Source records: Begin

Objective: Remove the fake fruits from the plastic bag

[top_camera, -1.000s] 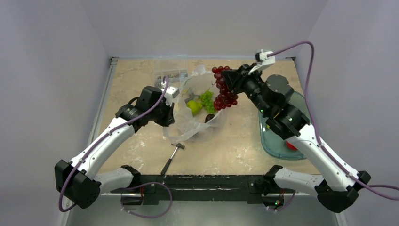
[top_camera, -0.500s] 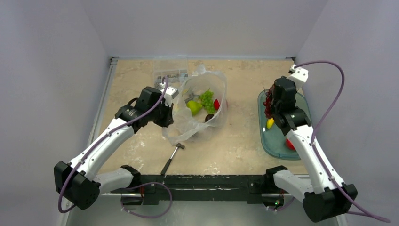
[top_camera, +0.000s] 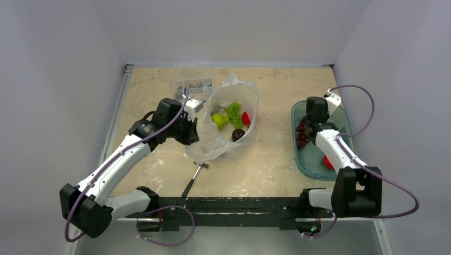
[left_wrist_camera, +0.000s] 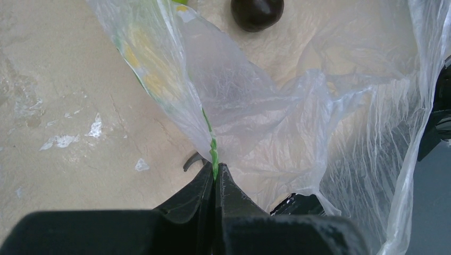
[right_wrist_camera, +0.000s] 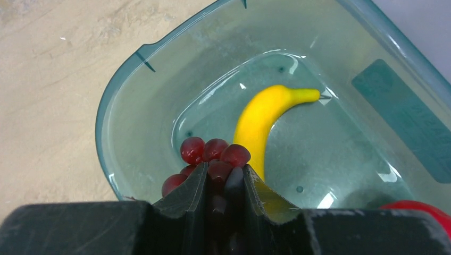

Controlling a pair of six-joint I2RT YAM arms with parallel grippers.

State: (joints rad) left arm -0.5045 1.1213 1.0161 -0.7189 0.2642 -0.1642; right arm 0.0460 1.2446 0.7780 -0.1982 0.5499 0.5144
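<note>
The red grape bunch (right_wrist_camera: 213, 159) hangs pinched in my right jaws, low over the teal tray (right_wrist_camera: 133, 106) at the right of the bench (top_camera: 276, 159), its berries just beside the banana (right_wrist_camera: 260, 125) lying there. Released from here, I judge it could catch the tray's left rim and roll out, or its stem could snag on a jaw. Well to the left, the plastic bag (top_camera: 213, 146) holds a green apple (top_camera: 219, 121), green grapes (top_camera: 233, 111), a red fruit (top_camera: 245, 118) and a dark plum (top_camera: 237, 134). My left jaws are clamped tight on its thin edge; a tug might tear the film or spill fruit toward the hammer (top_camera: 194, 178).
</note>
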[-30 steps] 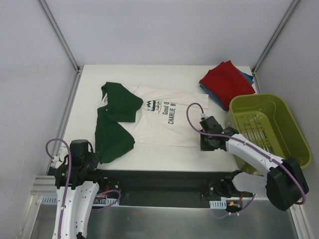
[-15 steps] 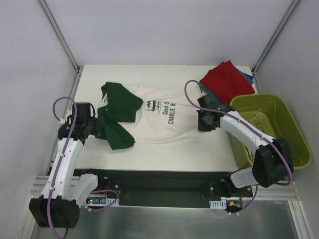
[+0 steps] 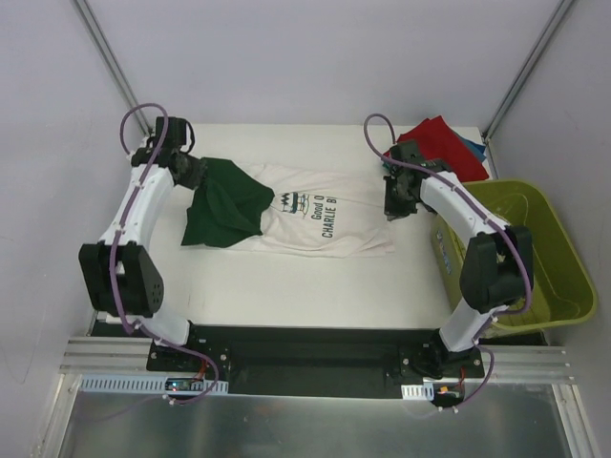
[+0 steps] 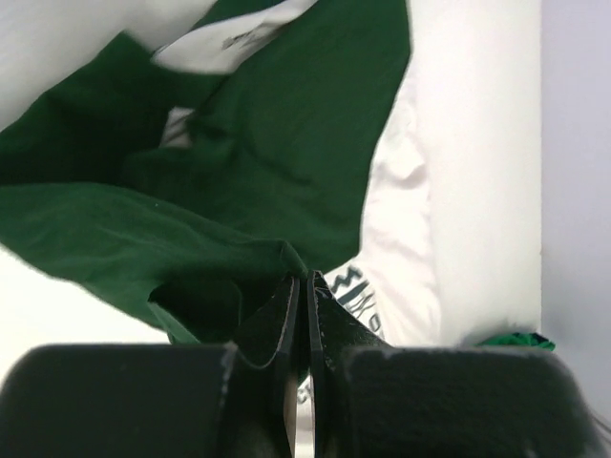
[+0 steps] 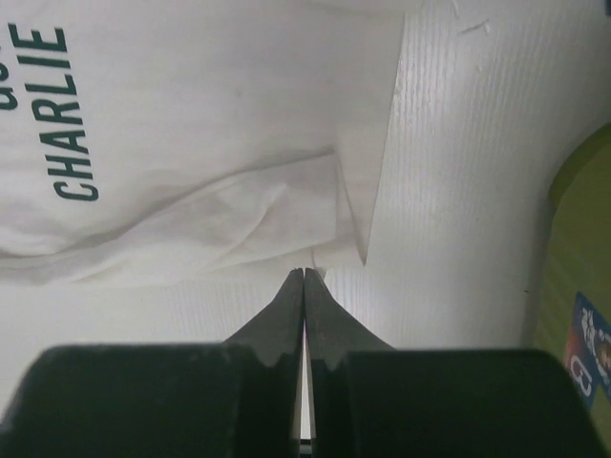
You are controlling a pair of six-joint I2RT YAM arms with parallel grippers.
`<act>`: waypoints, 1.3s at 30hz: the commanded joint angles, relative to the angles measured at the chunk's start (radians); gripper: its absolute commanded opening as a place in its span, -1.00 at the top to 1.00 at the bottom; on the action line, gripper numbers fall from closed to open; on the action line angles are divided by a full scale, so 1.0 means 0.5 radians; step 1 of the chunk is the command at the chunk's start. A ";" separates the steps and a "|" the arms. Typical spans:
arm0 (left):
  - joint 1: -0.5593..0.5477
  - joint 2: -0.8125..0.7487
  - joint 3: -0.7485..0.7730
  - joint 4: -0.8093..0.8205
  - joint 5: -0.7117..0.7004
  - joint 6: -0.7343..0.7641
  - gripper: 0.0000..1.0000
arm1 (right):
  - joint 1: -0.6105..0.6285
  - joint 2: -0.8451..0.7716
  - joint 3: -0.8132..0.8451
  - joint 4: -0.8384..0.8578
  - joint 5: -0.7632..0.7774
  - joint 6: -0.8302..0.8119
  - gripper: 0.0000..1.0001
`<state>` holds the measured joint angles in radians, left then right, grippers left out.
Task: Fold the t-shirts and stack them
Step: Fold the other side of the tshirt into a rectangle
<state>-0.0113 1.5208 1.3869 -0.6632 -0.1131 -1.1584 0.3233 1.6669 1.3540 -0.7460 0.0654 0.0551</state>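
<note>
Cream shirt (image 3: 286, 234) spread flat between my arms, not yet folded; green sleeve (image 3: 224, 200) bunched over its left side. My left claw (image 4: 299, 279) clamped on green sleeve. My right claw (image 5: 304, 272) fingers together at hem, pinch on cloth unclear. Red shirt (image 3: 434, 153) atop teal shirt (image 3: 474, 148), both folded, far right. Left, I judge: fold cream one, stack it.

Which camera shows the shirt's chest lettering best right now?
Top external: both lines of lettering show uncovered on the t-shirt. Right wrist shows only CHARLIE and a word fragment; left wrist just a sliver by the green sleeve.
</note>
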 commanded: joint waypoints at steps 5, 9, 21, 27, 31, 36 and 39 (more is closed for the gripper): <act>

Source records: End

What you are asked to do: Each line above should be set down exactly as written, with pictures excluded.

Answer to the exercise:
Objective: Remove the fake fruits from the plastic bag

[top_camera, -1.000s] 
[top_camera, -0.500s] 
[top_camera, +0.000s] 
[left_wrist_camera, +0.000s] 
[right_wrist_camera, +0.000s] 

Controlling a pair of six-joint I2RT YAM arms with parallel grippers.

State: (joints rad) left arm -0.5045 1.1213 1.0161 -0.7189 0.2642 -0.1642; right arm 0.0460 1.2446 0.7780 -0.1982 0.5499 0.5144
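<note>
The red grape bunch (right_wrist_camera: 213, 159) hangs pinched in my right jaws, low over the teal tray (right_wrist_camera: 133, 106) at the right of the bench (top_camera: 276, 159), its berries just beside the banana (right_wrist_camera: 260, 125) lying there. Released from here, I judge it could catch the tray's left rim and roll out, or its stem could snag on a jaw. Well to the left, the plastic bag (top_camera: 213, 146) holds a green apple (top_camera: 219, 121), green grapes (top_camera: 233, 111), a red fruit (top_camera: 245, 118) and a dark plum (top_camera: 237, 134). My left jaws are clamped tight on its thin edge; a tug might tear the film or spill fruit toward the hammer (top_camera: 194, 178).
</note>
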[-30 steps] 
[-15 steps] 
[+0 steps] 
[+0 steps] 
[+0 steps] 
You are controlling a pair of six-joint I2RT YAM arms with parallel grippers.
`<act>`: waypoints, 1.3s at 30hz: the commanded joint angles, relative to the angles measured at the chunk's start (radians); gripper: its absolute commanded opening as a place in its span, -1.00 at the top to 1.00 at the bottom; on the action line, gripper numbers fall from closed to open; on the action line angles are divided by a full scale, so 1.0 means 0.5 radians; step 1 of the chunk is the command at the chunk's start. A ";" separates the steps and a "|" the arms. Typical spans:
arm0 (left):
  - joint 1: -0.5593..0.5477
  - joint 2: -0.8125..0.7487
  - joint 3: -0.7485..0.7730
  - joint 4: -0.8093..0.8205
  - joint 5: -0.7117..0.7004
  - joint 6: -0.7343..0.7641
  - gripper: 0.0000..1.0000
arm1 (right):
  - joint 1: -0.6105..0.6285
  - joint 2: -0.8451..0.7716
  - joint 3: -0.8132..0.8451
  - joint 4: -0.8384..0.8578
  - joint 5: -0.7632..0.7774
  - joint 6: -0.8302..0.8119
  - gripper: 0.0000..1.0001
`<state>` holds the measured joint angles in radians, left then right, grippers left out.
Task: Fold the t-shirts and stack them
Step: Fold the other side of the tshirt into a rectangle
<state>-0.0113 1.5208 1.3869 -0.6632 -0.1131 -1.1584 0.3233 1.6669 1.3540 -0.7460 0.0654 0.0551</state>
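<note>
Cream shirt (image 3: 286, 234) spread flat between my arms, not yet folded; green sleeve (image 3: 224, 200) bunched over its left side. My left claw (image 4: 299, 279) clamped on green sleeve. My right claw (image 5: 304, 272) fingers together at hem, pinch on cloth unclear. Red shirt (image 3: 434, 153) atop teal shirt (image 3: 474, 148), both folded, far right. Left, I judge: fold cream one, stack it.

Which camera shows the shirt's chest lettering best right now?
Top external: both lines of lettering show uncovered on the t-shirt. Right wrist shows only CHARLIE and a word fragment; left wrist just a sliver by the green sleeve.
</note>
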 commanded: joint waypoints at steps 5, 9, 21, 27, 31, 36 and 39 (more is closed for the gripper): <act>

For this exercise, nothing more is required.